§ WHAT IS BEING ASKED: Repeat every line of the listing below exactly, minus the pictures.

§ DATASET EXTRACT:
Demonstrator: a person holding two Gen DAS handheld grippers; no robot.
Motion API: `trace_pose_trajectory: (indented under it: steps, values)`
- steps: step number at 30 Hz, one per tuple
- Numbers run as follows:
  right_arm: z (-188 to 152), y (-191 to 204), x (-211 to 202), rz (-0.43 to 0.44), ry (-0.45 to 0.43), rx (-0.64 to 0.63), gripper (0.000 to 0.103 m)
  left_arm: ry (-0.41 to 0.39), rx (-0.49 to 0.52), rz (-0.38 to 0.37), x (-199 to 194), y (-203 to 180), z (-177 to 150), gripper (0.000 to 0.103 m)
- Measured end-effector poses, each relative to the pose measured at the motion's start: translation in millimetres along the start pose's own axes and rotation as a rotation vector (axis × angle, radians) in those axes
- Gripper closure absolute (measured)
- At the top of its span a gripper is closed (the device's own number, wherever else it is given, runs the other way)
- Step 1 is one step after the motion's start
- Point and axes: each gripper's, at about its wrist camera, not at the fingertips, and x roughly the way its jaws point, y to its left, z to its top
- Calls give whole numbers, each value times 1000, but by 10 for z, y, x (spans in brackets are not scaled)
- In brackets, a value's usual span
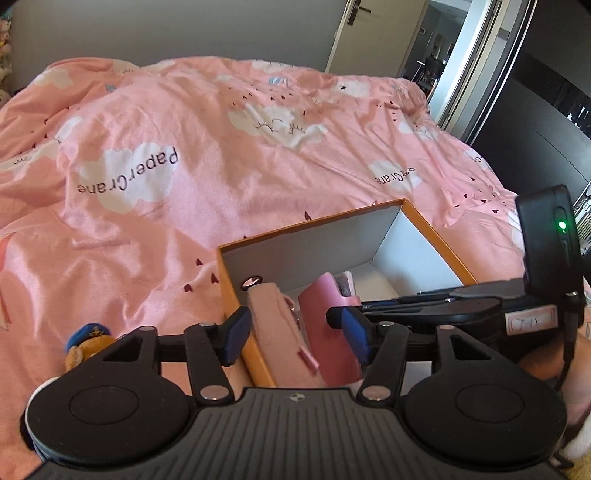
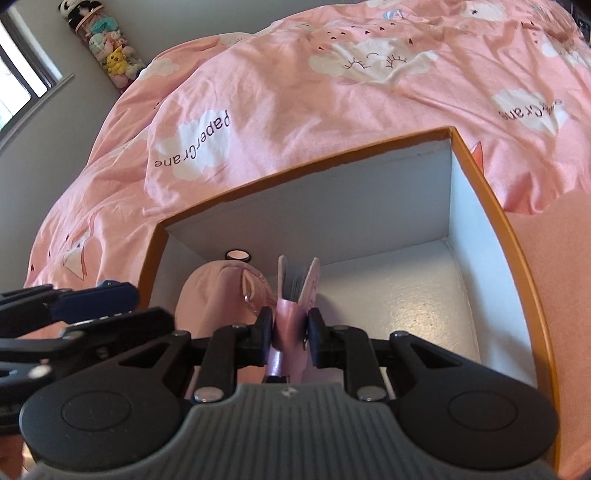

§ EXERCISE SOLUTION:
Demonstrator: a person holding two Gen DAS handheld grippers; no robot.
Motion API: `trace_pose_trajectory: (indented under it: steps, values)`
- steps: step number at 30 Hz, one per tuple
- Numbers run as follows:
  right_arm: z (-188 to 152), y (-191 to 204), x (-211 to 202), rz (-0.43 to 0.44), ry (-0.45 to 0.43), rx (-0.64 to 0.63), gripper (0.000 to 0.103 m)
  left_arm: ry (-0.41 to 0.39), rx (-0.49 to 0.52), rz (-0.38 to 0.37), x (-199 to 194), y (-203 to 180), z (-177 to 150), gripper (0.000 to 0.103 m)
- Measured end-effector poses, each relative to the pose measured at the motion's start: translation in millimetres along the start pose's own axes and rotation as a rotation vector (axis × angle, radians) in those axes
- Gripper closure absolute (measured)
- At the top of its span a gripper is closed (the device's own number, wherever else it is given, runs the other way)
- Step 1 is one step after the motion's start
- Point and axes: each gripper's, at about its wrist camera, not at the fingertips, and x roughly the way its jaws point, y to its left, z to its top
- Calls give whole numbers, each value times 1000, but by 10 for z, y, x (spans in brackets are not scaled)
- In brackets, a value's usual span

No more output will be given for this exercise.